▶ [Source material]:

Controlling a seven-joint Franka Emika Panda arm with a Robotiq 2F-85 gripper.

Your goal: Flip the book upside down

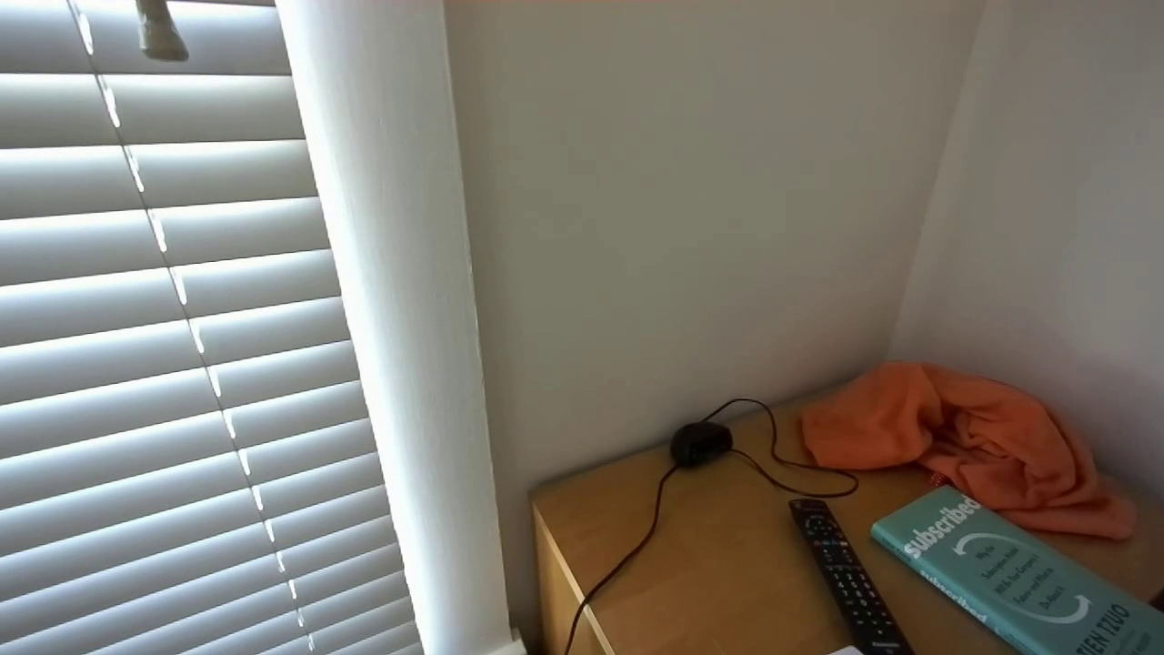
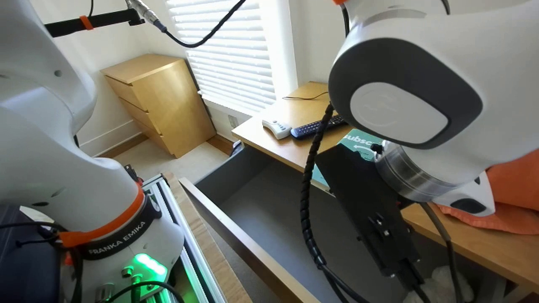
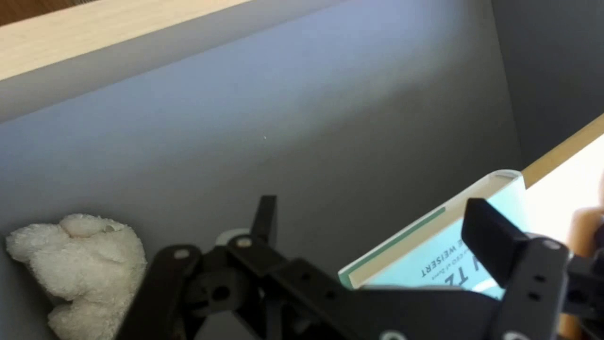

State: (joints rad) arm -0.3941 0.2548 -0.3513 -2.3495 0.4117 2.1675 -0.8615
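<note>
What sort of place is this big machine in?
Probably a room in someone's home, perhaps a bedroom: there are slatted window blinds, a wooden chest of drawers, and what looks like a white plush toy in an open drawer.
</note>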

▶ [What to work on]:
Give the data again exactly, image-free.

▶ [Response to this exercise]:
Controlling a seven-joint Franka Emika Panda arm with a Robotiq 2F-85 gripper.

Your goal: Flip the book upside down


State: (joints rad) arm -0.3941 0.2548 -0.3513 -2.3495 0.4117 2.1675 -0.8615
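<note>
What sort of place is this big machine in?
Probably a room in someone's home, perhaps a bedroom: there are slatted window blinds, a wooden chest of drawers, and what looks like a white plush toy in an open drawer.
</note>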

For this exercise, nothing further remains.